En la provincia de Santa Fe, la producción de zanahorias es uno de los cultivos tradicionales del corredor costero que se extiende desde la Capital hasta Reconquista. La cosecha se destina principalmente al consumo fresco, pero las exigencias de venta en cuanto al tamaño y a la forma generan un descarte de entre el 30 al 40% del total. Además, las zanahorias no procesadas se destinan -en parte- al consumo animal, y el resto se pudre generando malos olores, proliferación de roedores y productos de descomposición que terminan degradando el suelo.

Un grupo de investigadores del Consejo Nacional de Investigaciones Científicas y Técnicas (CONICET) y la Universidad Nacional del Litoral (UNL), junto a una empresa empacadora de zanahorias de la zona costera de Santa Fe, trabajan desde 2013 en el aprovechamiento de los desechos de este producto.

En el año 2013, Val Mar, una empresa dedicada al lavado y empaque de zanahorias en la localidad de Santa Rosa de Calchines, se contactó con investigadores del CONICET y la UNL con el objeto de buscar una solución para el importante volumen de desechos que generaban. Desde entonces, la empresa trabaja con el Grupo de Valorización de Descartes Agroindustriales (GVDA), formado por investigadores del INCAPE e INTEC y de la Facultad de Ingeniería Química (UNL). Este equipo de investigación propuso, en 2014, el desarrollo -a escala de laboratorio- de un proceso para la valorización del descarte.

El Dr. Juan Carlos Yori, investigador en el INCAPE (CONICET -UNL) y referente del grupo, nos cuenta: “La zanahoria tiene distintos compuestos que se pueden valorizar. El 80% es agua, pero si seguimos en orden decreciente aparecen los azúcares -en casi su totalidad fermentables y pasibles de transformar en alcohol-, luego las fibras y los carotenos, estos últimos, insumos que no se producen en el país”.

El 19 de septiembre de este año, en terrenos de la empresa Val-Mar, se inauguró la Planta Piloto de aprovechamiento de los desechos de zanahorias para la generación de productos de valor agregado.

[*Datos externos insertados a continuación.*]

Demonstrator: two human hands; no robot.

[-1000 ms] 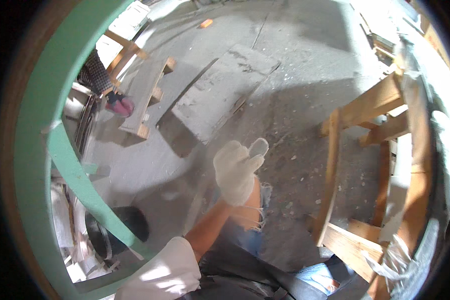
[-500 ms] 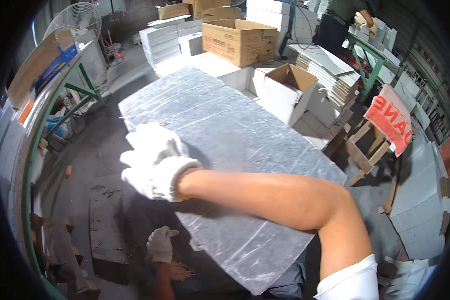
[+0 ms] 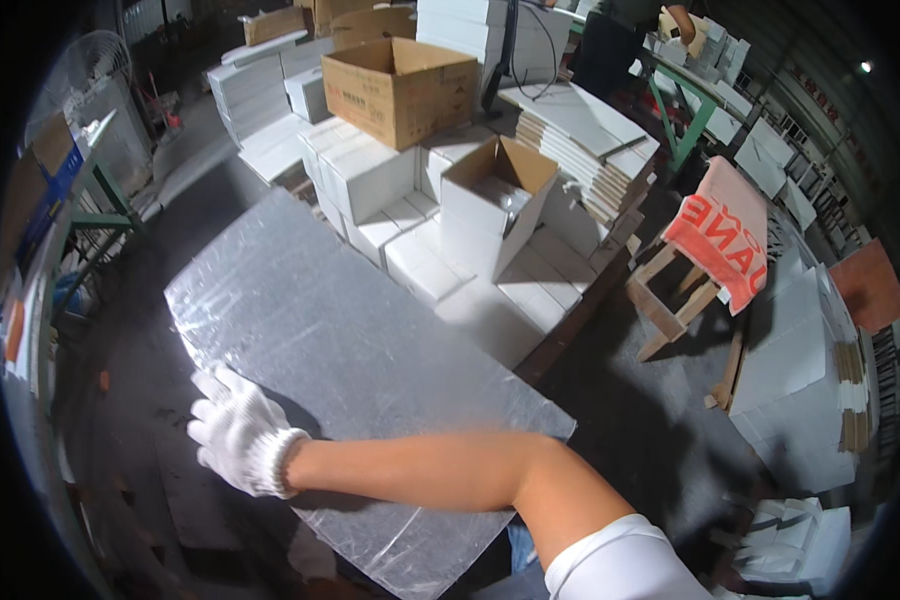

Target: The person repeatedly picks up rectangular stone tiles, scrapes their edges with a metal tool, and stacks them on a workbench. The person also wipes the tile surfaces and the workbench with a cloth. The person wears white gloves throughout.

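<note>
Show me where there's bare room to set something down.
The slab looks bare between the right hand and the white boxes. Shadowed floor also looks free between slab and stool. It's crowded where the brown carton sits among the boxes; a red cloth drapes the stool.

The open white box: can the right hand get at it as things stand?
Probably not without shifting: the right hand is at the left edge of the slab, which lies between it and the open white box.

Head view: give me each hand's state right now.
Left hand in pale glove: dim, partly hidden; open or closed cannot be told.
Right hand in white knit glove: at the edge of the shiny grey rectangular slab; grip cannot be told.
</note>
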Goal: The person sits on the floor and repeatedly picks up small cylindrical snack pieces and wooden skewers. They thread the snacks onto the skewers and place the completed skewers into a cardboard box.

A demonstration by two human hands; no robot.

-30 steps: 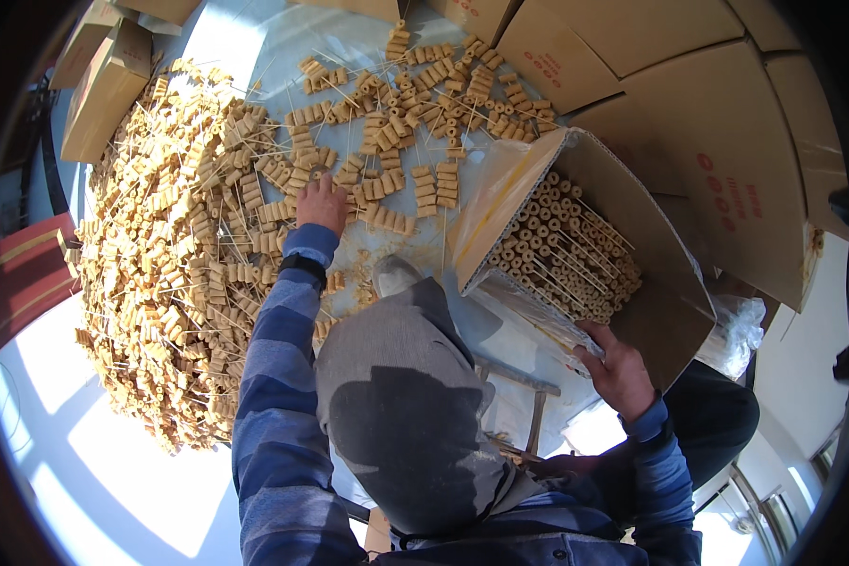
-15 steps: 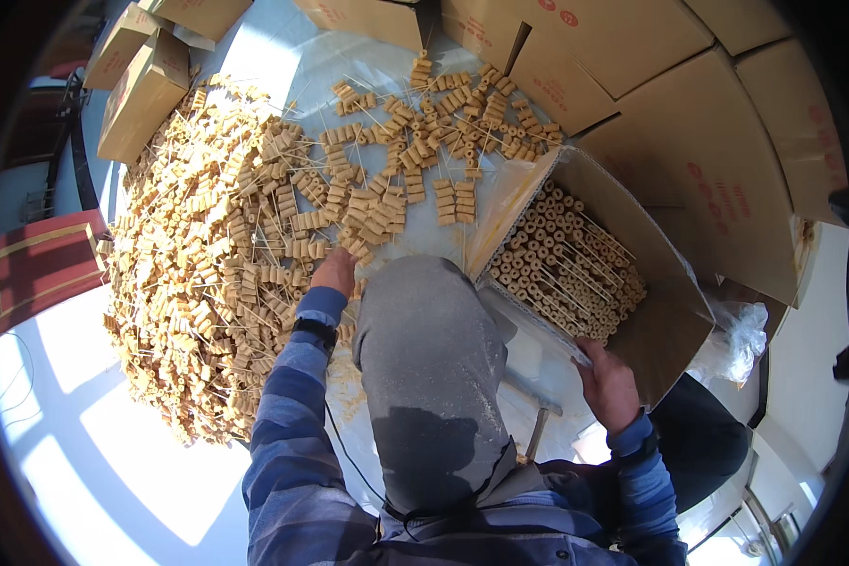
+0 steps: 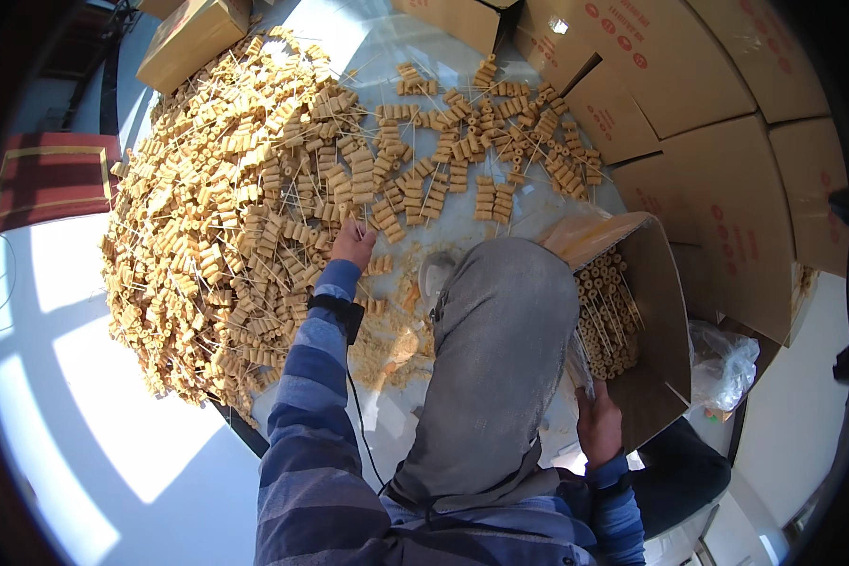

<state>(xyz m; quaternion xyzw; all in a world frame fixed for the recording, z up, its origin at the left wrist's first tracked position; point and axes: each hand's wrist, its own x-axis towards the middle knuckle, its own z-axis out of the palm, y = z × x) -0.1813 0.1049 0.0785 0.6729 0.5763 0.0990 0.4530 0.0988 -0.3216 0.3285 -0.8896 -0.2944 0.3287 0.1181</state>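
Note:
A large heap of tan, ridged tube-shaped snacks on thin sticks [image 3: 226, 226] lies to the left. At its right edge is my left hand [image 3: 354, 245], its fingers closed at the sticks; whether a skewer is between the fingertips I cannot make out. On the right a cardboard box [image 3: 665, 321] with a clear plastic liner leans with its opening toward me. Packed skewers [image 3: 608, 316] fill part of it, their round ends showing. My right hand [image 3: 599, 424] grips the near edge of the box and its liner. My grey-clad knee [image 3: 509, 321] hides part of the box.
More skewers [image 3: 491, 127] lie scattered on the pale surface beyond my knee. Large cardboard boxes [image 3: 717, 208] line the right, and another box [image 3: 198, 42] stands behind the heap. Crumbs [image 3: 396, 349] lie beside my left wrist. Crumpled clear plastic [image 3: 722, 363] sits right of the open box.
The view has shifted, and my knee now covers more of the open box. My left hand is still at the heap's edge; my right hand keeps its grip on the box.

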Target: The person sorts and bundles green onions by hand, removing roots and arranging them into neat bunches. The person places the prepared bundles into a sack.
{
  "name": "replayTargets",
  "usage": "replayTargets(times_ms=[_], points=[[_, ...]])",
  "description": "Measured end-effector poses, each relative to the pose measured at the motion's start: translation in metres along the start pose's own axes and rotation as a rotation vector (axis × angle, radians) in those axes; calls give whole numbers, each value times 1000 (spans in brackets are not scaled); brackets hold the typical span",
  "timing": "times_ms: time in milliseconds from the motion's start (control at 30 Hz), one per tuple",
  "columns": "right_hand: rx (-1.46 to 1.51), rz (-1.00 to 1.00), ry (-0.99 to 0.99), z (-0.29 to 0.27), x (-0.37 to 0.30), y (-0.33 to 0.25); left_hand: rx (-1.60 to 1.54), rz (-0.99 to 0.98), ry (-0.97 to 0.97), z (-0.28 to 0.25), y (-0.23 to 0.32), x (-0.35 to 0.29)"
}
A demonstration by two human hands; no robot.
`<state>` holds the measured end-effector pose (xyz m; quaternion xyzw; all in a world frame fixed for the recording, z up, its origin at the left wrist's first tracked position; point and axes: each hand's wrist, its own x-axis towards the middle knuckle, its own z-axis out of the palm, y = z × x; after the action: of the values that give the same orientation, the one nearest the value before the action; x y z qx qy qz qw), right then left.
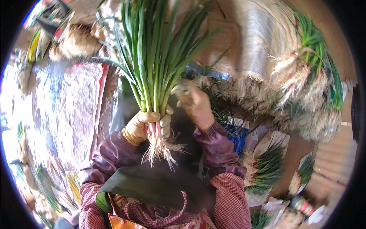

Para concretar el desarrollo, y acceder a los subsidios públicos, se conformó un consorcio público privado entre la UNL, la empresa Val-Mar y la Asociación para el Desarrollo del Departamento Garay. La planta cuenta con capacidad para procesar 100 tn/día de descarte provenientes de la zona de la costa santafesina.

Los azúcares presentes en la zanahoria tienen la característica de ser en su totalidad fermentables, por lo que pueden transformarse en bioetanol de segunda generación, útil para la industria de los combustible, bebidas, farmacopea, perfumería, entre otras. El biocombustible producido en la Planta Piloto se utiliza como solvente de extracción para obtener otros bioproductos: fibras dietarias y carotenos. Las fibras dietarias y los carotenos obtenidos demandan una etapa de refinamiento y adecuación de sus propiedades para poder utilizarlos como aditivos para la preparación de alimentos funcionales o suplementos dietarios. Estos productos, actualmente, se importan en su totalidad.

Hoy, la Planta Piloto genera colorante natural, capsulas y comprimidos de fibra dietaria para consumo personal y fibra empaquetada para incorporar en la producción de alimentos. Los productos se encuentran en proceso de habilitación por parte de los correspondientes organismos provinciales de control.